### [Data to process]
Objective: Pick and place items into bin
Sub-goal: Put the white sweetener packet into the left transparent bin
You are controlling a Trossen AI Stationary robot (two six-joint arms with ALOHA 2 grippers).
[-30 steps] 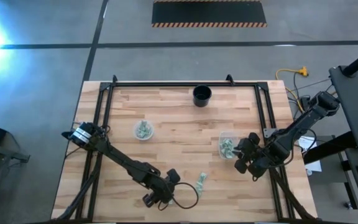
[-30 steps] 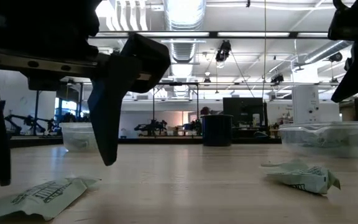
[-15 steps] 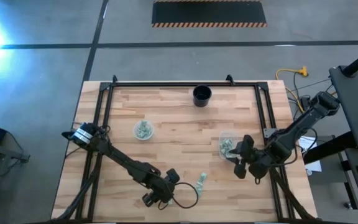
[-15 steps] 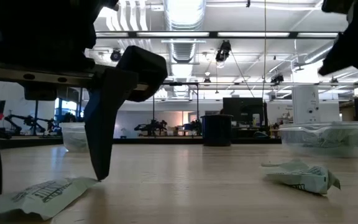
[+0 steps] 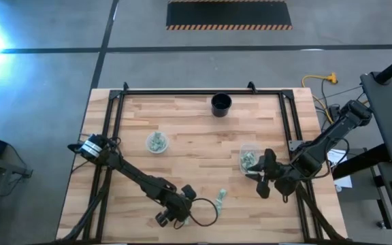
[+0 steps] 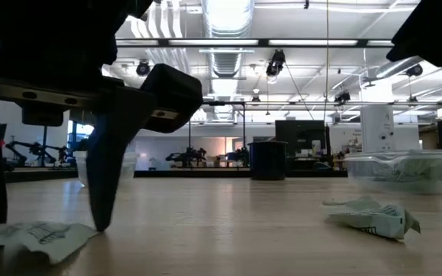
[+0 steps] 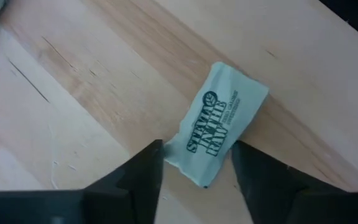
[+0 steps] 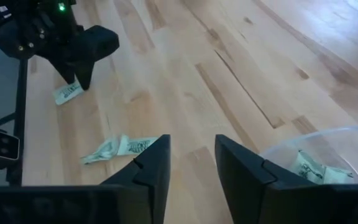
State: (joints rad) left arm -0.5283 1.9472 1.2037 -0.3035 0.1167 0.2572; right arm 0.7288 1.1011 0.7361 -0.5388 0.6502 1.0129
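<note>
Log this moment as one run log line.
left gripper: fingers open, straddling pale green printed packet on wooden table | right gripper: open, empty, beside clear plastic tub

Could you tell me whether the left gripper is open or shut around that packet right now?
Open: the left gripper straddles the packet, a gap beside each finger.

Overhead, table-level, two wrist cameras; table [image 5: 196, 146] shared.
</note>
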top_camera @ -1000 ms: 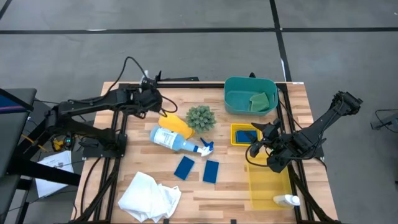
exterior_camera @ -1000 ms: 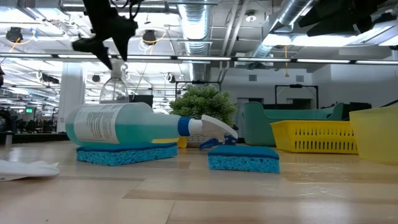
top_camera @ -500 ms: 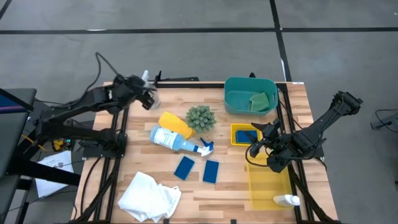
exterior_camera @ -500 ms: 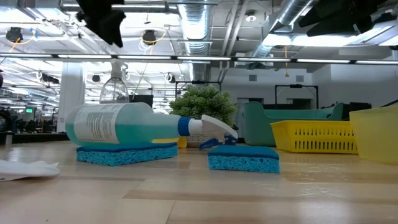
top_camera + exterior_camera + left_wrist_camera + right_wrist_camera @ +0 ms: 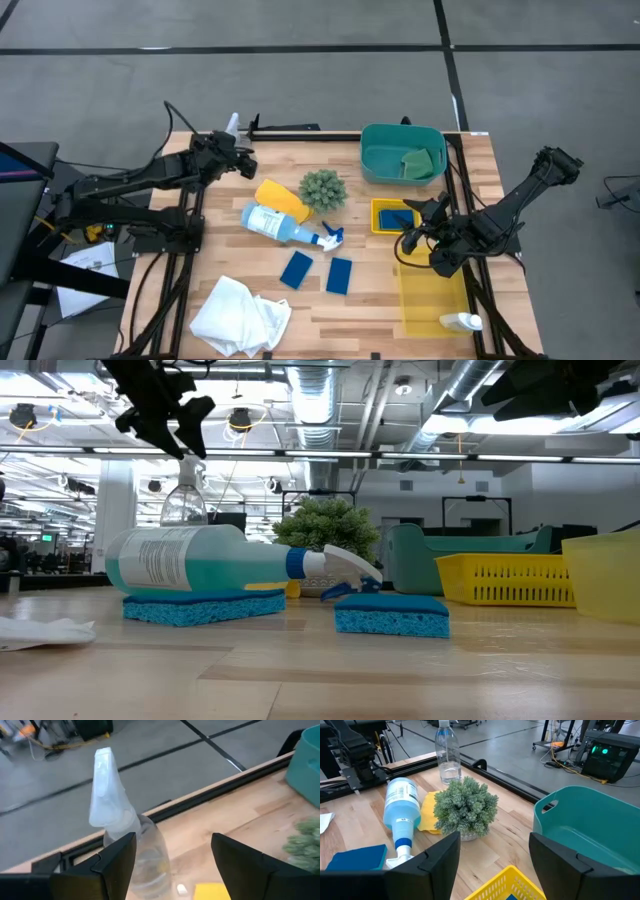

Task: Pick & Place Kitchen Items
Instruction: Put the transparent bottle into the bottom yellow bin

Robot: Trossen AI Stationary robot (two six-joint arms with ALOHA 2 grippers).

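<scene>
Now the left tool (image 5: 170, 855), fingers spread, has dropped back toward the clear bottle (image 5: 131, 851), seemingly lining up a grasp.

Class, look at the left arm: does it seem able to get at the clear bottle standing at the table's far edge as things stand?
Probably yes. The left gripper hovers just above and in front of the clear bottle, its jaws open wider than the bottle's neck. Nothing stands between them; the yellow sponge lies nearer the middle of the table.

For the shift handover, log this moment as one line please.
left pincer: open, at clear bottle, far table edge | right pincer: open, idle near yellow basket | spray bottle: lying on table
</scene>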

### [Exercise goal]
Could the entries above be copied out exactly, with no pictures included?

### [Written answer]
Objective: Pick and place items into bin
Sub-goal: Put the white sweetener packet into the left transparent bin
You are controlling a Trossen AI Stationary robot (two six-joint arms with ALOHA 2 grippers).
[-30 steps] 
[-30 steps] 
[-15 steps] 
[-15 steps] 
[+0 steps] 
[+0 steps] 
[+0 steps] 
[+0 steps] 
State: (joints rad) left arm -0.5283 1.9472 1.2037 -0.3035 0.1167 0.2572; right arm 0.7288 1.1011 0.7361 -0.5388 0.6502 1.0129
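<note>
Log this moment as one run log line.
left gripper: fingers open, straddling pale green printed packet on wooden table | right gripper: open, empty, beside clear plastic tub

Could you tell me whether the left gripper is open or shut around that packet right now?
Open: the left gripper straddles the packet, a gap beside each finger.

Overhead, table-level, two wrist cameras; table [image 5: 196, 146] shared.
</note>
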top_camera @ -1000 ms: 
exterior_camera @ -1000 ms: 
top_camera @ -500 ms: 
exterior_camera @ -500 ms: 
top_camera + exterior_camera + left_wrist_camera + right_wrist_camera @ +0 ms: 

Task: Pick & Place Kitchen Items
Instruction: Put the transparent bottle into the bottom yellow bin

Robot: Trossen AI Stationary robot (two six-joint arms with ALOHA 2 grippers).

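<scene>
Now the left tool (image 5: 170, 855), fingers spread, has dropped back toward the clear bottle (image 5: 131, 851), seemingly lining up a grasp.

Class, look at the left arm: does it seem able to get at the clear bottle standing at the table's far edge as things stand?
Probably yes. The left gripper hovers just above and in front of the clear bottle, its jaws open wider than the bottle's neck. Nothing stands between them; the yellow sponge lies nearer the middle of the table.

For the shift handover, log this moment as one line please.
left pincer: open, at clear bottle, far table edge | right pincer: open, idle near yellow basket | spray bottle: lying on table
</scene>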

No more output is expected.